• **YOUR ASSIGNMENT**
Your answer should be the lines below from the one holding "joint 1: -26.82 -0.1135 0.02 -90" through the one holding "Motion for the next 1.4", copied exactly and with nothing else.
(INPUT RECORDS begins)
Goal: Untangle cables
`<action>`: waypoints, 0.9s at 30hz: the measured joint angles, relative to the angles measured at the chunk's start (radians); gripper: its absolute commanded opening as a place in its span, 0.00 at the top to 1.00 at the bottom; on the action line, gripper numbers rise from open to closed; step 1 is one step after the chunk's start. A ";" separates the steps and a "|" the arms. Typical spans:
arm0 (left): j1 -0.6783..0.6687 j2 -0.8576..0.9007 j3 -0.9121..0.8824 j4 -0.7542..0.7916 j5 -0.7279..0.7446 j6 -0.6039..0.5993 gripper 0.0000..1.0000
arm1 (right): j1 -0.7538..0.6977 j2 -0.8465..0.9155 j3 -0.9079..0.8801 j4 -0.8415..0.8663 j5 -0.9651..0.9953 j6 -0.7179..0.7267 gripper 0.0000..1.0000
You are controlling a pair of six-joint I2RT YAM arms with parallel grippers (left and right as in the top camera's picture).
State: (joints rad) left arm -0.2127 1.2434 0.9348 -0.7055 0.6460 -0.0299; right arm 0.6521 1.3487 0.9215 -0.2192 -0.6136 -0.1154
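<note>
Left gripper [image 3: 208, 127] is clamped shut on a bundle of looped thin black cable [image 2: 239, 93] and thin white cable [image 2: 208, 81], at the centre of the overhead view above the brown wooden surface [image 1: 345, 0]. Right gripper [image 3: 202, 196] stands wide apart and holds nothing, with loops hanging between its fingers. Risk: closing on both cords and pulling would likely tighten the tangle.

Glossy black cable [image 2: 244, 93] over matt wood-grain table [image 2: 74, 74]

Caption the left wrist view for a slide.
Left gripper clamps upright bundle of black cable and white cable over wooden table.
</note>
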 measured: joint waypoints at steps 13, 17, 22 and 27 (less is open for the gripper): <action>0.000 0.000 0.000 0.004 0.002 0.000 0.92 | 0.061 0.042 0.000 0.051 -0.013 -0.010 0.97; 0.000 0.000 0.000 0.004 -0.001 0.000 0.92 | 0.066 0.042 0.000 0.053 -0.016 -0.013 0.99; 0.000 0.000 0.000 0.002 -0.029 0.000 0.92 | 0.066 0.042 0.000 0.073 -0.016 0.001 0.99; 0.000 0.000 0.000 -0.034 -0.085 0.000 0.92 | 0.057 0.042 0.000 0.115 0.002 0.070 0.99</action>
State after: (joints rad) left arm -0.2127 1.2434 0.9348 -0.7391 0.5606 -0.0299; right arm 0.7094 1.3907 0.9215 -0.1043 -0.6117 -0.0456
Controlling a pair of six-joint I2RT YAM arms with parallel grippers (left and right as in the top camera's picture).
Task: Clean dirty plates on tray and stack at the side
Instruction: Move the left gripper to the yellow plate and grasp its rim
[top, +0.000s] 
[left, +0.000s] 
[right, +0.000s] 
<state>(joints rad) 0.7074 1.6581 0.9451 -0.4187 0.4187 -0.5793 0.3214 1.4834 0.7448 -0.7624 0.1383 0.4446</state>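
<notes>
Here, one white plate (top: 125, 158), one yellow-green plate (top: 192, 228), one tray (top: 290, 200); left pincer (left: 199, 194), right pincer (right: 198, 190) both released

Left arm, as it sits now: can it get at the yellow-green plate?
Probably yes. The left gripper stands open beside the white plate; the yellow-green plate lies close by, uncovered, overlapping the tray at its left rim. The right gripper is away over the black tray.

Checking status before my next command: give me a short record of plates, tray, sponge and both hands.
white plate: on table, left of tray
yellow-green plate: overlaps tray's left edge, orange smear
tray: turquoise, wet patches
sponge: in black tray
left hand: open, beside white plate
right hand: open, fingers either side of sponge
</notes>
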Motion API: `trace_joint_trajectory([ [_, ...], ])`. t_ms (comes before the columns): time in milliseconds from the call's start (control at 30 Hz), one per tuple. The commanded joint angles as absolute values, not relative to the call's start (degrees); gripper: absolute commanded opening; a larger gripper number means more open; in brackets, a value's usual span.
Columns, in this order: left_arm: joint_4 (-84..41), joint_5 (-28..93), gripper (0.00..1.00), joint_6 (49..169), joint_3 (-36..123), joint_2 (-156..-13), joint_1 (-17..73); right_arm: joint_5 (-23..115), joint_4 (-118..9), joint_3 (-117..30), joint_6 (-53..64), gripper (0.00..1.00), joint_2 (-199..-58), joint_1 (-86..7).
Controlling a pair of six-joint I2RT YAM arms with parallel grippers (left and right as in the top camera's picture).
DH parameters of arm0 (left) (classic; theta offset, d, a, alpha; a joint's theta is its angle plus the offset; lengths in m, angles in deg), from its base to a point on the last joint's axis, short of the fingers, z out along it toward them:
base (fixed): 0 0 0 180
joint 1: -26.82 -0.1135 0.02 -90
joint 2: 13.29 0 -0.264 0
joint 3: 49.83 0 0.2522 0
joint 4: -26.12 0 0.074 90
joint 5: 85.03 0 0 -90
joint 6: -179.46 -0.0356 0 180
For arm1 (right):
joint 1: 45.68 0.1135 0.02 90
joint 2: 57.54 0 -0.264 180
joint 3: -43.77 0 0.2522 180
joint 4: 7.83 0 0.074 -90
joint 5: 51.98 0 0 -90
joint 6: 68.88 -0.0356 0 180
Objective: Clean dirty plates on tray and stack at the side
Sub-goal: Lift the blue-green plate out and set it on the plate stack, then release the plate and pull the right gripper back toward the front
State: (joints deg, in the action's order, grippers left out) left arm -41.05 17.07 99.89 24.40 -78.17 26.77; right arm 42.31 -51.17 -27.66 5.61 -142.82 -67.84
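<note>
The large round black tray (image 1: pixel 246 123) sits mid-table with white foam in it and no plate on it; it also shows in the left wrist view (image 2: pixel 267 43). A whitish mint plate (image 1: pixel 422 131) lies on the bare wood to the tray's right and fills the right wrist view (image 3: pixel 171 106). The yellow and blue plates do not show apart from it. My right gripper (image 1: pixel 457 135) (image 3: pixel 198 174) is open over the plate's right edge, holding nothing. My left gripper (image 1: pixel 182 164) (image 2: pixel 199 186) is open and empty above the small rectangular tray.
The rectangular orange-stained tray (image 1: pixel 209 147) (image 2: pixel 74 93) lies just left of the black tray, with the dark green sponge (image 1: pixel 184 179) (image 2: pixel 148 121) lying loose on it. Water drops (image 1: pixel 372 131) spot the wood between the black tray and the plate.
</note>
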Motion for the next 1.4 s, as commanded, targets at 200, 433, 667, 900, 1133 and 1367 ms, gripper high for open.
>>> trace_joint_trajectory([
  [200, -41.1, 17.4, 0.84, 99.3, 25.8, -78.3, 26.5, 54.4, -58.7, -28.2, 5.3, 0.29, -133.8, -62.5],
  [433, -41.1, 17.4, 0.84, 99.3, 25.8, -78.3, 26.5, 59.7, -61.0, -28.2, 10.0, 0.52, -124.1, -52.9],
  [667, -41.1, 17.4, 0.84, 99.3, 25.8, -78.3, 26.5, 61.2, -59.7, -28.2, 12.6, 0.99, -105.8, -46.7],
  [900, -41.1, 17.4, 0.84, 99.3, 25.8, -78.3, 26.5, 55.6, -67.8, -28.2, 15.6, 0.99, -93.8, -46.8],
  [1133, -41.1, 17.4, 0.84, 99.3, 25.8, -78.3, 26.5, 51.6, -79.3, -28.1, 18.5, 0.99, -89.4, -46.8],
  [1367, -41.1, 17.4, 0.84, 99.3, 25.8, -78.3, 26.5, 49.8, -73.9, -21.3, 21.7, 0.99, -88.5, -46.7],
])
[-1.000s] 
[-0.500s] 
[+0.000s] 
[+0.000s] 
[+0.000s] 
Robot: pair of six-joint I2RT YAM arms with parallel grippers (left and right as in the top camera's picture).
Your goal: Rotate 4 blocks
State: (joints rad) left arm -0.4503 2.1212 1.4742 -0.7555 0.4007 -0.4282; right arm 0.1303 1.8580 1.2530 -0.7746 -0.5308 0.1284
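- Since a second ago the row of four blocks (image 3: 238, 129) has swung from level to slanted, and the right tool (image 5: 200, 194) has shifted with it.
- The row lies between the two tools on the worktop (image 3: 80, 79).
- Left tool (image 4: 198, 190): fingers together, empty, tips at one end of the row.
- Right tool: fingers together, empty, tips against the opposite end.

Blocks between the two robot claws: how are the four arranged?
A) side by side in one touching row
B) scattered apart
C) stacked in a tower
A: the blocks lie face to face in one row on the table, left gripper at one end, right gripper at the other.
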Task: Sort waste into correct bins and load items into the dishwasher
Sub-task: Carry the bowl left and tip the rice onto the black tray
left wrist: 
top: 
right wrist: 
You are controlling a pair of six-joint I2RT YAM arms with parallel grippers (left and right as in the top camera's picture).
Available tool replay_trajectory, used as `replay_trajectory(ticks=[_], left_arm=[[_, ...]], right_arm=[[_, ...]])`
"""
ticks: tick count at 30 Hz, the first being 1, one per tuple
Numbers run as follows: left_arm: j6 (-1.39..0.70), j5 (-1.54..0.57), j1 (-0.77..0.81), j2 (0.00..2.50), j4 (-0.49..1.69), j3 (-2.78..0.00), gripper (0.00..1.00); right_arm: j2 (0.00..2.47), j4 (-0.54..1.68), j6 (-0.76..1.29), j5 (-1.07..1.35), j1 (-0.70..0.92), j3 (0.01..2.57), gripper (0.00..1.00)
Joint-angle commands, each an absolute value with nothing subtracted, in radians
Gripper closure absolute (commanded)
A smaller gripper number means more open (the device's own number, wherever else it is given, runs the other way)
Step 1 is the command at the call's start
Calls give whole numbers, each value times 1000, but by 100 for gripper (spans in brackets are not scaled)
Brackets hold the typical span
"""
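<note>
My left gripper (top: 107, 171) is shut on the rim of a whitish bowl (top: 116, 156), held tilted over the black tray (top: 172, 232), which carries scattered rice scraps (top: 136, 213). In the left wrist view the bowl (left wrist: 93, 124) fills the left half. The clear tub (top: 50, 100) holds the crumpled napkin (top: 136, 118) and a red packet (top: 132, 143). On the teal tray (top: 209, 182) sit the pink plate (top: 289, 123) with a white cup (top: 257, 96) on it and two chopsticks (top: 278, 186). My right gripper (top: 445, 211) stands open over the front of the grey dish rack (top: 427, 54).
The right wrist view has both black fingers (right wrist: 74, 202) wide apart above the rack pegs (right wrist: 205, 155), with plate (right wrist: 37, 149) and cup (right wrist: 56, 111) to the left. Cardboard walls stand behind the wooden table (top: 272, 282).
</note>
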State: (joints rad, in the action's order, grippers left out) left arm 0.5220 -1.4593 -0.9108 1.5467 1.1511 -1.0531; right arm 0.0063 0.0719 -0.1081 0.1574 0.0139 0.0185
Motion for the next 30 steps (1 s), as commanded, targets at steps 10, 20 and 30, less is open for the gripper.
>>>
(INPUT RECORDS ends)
• **SOLUTION TO THE EXERCISE**
joint 1: -26.82 -0.1135 0.02 -90
joint 2: 13.29 0 -0.264 0
joint 3: 49.83 0 0.2522 0
joint 4: -26.12 0 0.074 90
joint 5: 85.03 0 0 -90
joint 6: -179.46 -0.0356 0 180
For arm1 (right):
joint 1: 45.68 0.1135 0.02 90
joint 2: 57.54 0 -0.264 180
joint 3: -43.77 0 0.2522 180
joint 4: 7.83 0 0.074 -90
joint 5: 51.98 0 0 -90
joint 6: 68.88 -0.0356 0 180
Objective: Clean dirty plates on tray and stack at the side
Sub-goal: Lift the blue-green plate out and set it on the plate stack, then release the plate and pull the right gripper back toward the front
State: (joints deg, in the action's order, grippers left out) left arm -41.05 17.07 99.89 24.40 -78.17 26.77; right arm 42.31 -51.17 -27.66 5.61 -142.82 -67.84
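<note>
The large round black tray (image 1: pixel 246 123) sits mid-table with white foam in it and no plate on it; it also shows in the left wrist view (image 2: pixel 267 43). A whitish mint plate (image 1: pixel 422 131) lies on the bare wood to the tray's right and fills the right wrist view (image 3: pixel 171 106). The yellow and blue plates do not show apart from it. My right gripper (image 1: pixel 457 135) (image 3: pixel 198 174) is open over the plate's right edge, holding nothing. My left gripper (image 1: pixel 182 164) (image 2: pixel 199 186) is open and empty above the small rectangular tray.
The rectangular orange-stained tray (image 1: pixel 209 147) (image 2: pixel 74 93) lies just left of the black tray, with the dark green sponge (image 1: pixel 184 179) (image 2: pixel 148 121) lying loose on it. Water drops (image 1: pixel 372 131) spot the wood between the black tray and the plate.
</note>
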Motion for the next 1.4 s, as commanded, targets at 200, 433, 667, 900, 1133 and 1367 ms, gripper high for open.

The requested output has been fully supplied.